Category Archives: Beer review

Beer with ginger — or ginger beer

Though they’re both labelled ‘ginger beer’, there’s a huge difference between alcoholic ginger beer and beer brewed with ginger.

The growth of RTDs and flavoured beers means we’re seeing more of both on retail shelves – the best of both styles providing the exotic flavour of fresh ginger.

Some, like Crabbie’s, reviewed below, are just alcoholic versions of the soft drinks we brewed at home as kids. They’re really part of the RTD world and generally pretty sweet.

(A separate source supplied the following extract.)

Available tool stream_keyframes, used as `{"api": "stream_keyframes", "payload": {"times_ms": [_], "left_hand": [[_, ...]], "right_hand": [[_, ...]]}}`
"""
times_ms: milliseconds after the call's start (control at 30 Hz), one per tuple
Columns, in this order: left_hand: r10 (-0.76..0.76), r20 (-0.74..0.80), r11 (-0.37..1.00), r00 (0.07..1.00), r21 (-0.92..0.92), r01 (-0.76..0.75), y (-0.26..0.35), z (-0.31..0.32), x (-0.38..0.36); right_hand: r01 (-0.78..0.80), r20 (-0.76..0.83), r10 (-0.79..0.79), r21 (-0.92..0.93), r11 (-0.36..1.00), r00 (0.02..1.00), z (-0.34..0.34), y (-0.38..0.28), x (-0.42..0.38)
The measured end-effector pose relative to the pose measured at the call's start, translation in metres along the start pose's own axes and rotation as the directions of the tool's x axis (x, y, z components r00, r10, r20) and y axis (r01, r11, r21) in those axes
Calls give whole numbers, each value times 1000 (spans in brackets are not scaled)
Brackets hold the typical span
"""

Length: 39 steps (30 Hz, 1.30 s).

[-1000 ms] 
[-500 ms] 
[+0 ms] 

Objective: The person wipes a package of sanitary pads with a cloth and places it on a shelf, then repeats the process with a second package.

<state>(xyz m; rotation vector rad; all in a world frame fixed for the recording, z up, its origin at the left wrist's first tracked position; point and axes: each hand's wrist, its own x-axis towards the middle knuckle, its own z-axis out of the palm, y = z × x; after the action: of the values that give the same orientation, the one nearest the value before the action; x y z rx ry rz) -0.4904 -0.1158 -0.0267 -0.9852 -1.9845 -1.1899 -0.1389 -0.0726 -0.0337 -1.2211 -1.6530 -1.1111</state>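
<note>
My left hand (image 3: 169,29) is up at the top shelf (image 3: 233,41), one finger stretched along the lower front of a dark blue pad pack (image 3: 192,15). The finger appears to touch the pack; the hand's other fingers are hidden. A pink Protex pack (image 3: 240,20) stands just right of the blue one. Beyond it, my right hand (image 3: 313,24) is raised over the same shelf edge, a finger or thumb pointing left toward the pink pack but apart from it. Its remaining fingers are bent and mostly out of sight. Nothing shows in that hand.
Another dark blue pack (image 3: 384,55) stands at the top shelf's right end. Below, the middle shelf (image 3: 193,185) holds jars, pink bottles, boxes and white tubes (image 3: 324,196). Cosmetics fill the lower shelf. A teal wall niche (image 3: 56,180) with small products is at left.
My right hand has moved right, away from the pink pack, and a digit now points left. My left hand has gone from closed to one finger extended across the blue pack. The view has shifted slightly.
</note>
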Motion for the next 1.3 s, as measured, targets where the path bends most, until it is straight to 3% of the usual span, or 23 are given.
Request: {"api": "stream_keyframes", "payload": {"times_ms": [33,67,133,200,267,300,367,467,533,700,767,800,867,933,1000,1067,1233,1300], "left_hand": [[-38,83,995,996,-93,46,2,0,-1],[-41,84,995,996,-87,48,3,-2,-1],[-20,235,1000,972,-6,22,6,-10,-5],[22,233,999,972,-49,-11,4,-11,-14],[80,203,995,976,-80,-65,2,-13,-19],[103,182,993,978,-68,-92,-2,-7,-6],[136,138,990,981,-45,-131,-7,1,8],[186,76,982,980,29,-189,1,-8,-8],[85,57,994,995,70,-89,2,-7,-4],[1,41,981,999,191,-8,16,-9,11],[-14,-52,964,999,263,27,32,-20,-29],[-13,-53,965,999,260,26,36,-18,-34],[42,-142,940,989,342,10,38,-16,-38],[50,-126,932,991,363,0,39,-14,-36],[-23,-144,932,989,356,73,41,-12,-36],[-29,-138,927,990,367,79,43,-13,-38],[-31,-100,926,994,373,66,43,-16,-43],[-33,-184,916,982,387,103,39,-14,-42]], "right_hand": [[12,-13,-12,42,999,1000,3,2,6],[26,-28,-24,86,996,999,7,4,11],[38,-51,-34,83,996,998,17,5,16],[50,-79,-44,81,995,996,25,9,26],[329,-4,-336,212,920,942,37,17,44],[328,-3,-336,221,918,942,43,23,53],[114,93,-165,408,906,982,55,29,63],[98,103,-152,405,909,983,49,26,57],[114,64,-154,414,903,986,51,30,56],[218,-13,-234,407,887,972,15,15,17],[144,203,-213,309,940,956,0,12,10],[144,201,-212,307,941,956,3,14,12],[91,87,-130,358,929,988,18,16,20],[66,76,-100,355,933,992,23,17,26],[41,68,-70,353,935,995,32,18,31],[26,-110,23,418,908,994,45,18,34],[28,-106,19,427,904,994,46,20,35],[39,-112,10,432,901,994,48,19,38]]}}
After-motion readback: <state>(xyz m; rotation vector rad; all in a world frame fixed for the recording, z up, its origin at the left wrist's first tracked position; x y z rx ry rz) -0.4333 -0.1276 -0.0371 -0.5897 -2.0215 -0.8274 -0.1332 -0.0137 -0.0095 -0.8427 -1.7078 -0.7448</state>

But brewers of real beer sometimes season their product with ginger – giving adults the malty flavours and dryness of beer, overlaid with ginger.

Mad Brewers Ginger Chops Alcoholic Ginger Beer (330ml 4-pack $16.99) is a good local version, brewed at Malt Shovel Brewery, Sydney. It even contains a little malted wheat, giving it extra freshness. The full-bore Kiuchi (below) is an excellent imported example.

Kiuchi Brewery Real Ginger Ale 330ml $9.50
Many ginger beers seem like alcoholic soft drinks, tempering cloying sweetness with tart ginger. But Kiuchi is all beer – rich, warming (seven per cent alcohol) and malty, with an abundant, persistent head, and delicious deep undercurrent of tangy ginger flavour. The high alcohol and generous malt make it a good winter beer.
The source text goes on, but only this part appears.